Work to complete —
Until the line containing "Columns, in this" has been reproduced, keep reproducing each line of the material below exactly, starting with the first.

──────── Dataset excerpt ────────

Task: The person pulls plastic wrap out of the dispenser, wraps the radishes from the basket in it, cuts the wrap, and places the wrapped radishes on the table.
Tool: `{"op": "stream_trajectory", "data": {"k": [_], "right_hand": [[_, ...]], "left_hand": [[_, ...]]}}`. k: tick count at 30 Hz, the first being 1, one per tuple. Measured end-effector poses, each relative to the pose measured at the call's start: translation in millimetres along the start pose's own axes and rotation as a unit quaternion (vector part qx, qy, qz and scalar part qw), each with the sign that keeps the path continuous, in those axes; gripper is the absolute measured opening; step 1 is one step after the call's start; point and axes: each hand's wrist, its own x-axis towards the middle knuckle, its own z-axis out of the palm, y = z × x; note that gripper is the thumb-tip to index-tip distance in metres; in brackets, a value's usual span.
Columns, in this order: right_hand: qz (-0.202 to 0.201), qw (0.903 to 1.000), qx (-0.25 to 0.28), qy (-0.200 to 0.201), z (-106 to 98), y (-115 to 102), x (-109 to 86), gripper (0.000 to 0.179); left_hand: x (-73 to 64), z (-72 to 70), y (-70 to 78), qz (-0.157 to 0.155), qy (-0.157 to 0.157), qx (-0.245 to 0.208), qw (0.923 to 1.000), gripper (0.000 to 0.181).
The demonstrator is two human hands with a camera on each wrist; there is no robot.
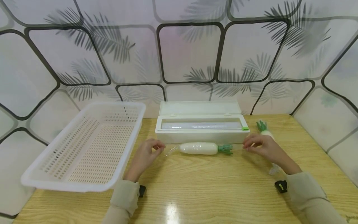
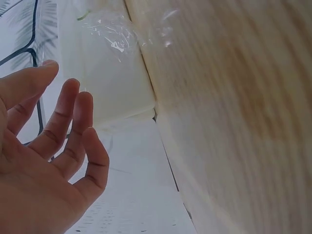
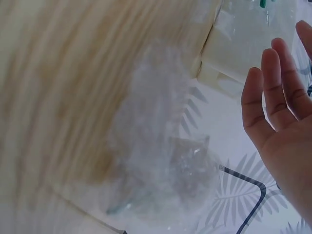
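A white radish [image 1: 199, 148] with green stalks, wrapped in clear film, lies sideways between the two hands, in front of the white cling film box. Its leafy end points right. At the left, a narrowed tail of plastic wrap [image 1: 172, 151] reaches the left hand [image 1: 146, 155], whose thumb and forefinger pinch its end. The right hand [image 1: 264, 149] pinches the film beyond the stalks. In the left wrist view the left hand [image 2: 53, 151] has its other fingers loosely bent. The right wrist view shows part of the right hand [image 3: 285, 107]; its pinching fingertips are mostly cut off.
A white plastic basket [image 1: 130, 149] stands at the left. The cling film box [image 1: 202, 137] has its lid raised, a film roll inside and a green slider at its right end. A second radish [image 1: 265, 132] lies partly behind the right hand, with crumpled film [image 1: 275, 169] near the wrist.
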Motion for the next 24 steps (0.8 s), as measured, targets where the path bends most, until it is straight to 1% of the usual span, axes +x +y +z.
{"op": "stream_trajectory", "data": {"k": [4,5,7,9,11,12,14,17,21,24], "right_hand": [[-0.022,0.9991,-0.027,-0.024,-0.3,4.7,0.2,0.029],[-0.027,0.9984,-0.039,-0.032,0.0,6.0,0.6,0.029],[-0.031,0.9964,-0.064,-0.048,1.1,7.8,2.0,0.028],[-0.026,0.9943,-0.08,-0.065,3.2,8.7,4.1,0.026],[-0.015,0.992,-0.092,-0.085,5.7,7.6,6.8,0.022],[-0.004,0.9907,-0.096,-0.096,7.0,6.6,8.2,0.02],[0.017,0.9881,-0.099,-0.117,9.5,3.8,11.0,0.016],[0.043,0.9834,-0.098,-0.147,11.4,-1.8,14.4,0.01],[0.076,0.9784,-0.088,-0.171,10.0,-7.3,16.2,0.011],[0.101,0.9762,-0.098,-0.165,6.6,-10.2,16.0,0.013]], "left_hand": [[-1.1,0.1,0.3,0.0,-0.012,0.024,0.9996,0.009],[-1.5,0.3,0.5,-0.003,-0.018,0.038,0.9991,0.01],[-1.6,0.8,1.6,0.003,-0.031,0.075,0.9967,0.01],[-0.9,2.5,2.4,0.017,-0.042,0.124,0.9913,0.01],[0.2,4.4,3.3,0.037,-0.05,0.172,0.9832,0.01],[0.8,5.2,4.0,0.05,-0.051,0.19,0.9793,0.01],[1.6,6.9,5.3,0.06,-0.06,0.215,0.9729,0.009],[2.3,8.2,7.4,0.06,-0.079,0.228,0.9686,0.007],[3.2,8.5,9.0,0.053,-0.098,0.223,0.9685,0.007],[4.0,7.1,9.5,0.043,-0.099,0.213,0.9711,0.007]]}}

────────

Output below —
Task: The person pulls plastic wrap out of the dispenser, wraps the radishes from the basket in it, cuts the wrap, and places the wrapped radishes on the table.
Tool: `{"op": "stream_trajectory", "data": {"k": [_], "right_hand": [[_, ...]], "left_hand": [[_, ...]]}}`. k: tick count at 30 Hz, the first being 1, one per tuple. Measured end-effector poses, each relative to the pose measured at the call's start: translation in millimetres along the start pose's own axes and rotation as a unit quaternion (vector part qx, qy, qz and scalar part qw), each with the sign that keeps the path continuous, in those axes; gripper is the absolute measured opening; step 1 is one step after the call's start; point and axes: each hand's wrist, its own x-axis towards the middle knuckle, its own z-axis out of the palm, y = z × x; note that gripper is the thumb-tip to index-tip distance in metres; in brackets, a value's usual span.
Columns, in this order: right_hand: qz (-0.202 to 0.201), qw (0.903 to 1.000), qx (-0.25 to 0.28), qy (-0.200 to 0.201), z (-106 to 98), y (-115 to 102), x (-109 to 86), gripper (0.000 to 0.179); left_hand: x (-73 to 64), z (-72 to 70), y (-70 to 78), qz (-0.157 to 0.155), qy (-0.157 to 0.157), qx (-0.245 to 0.208), qw (0.923 to 1.000), gripper (0.000 to 0.181).

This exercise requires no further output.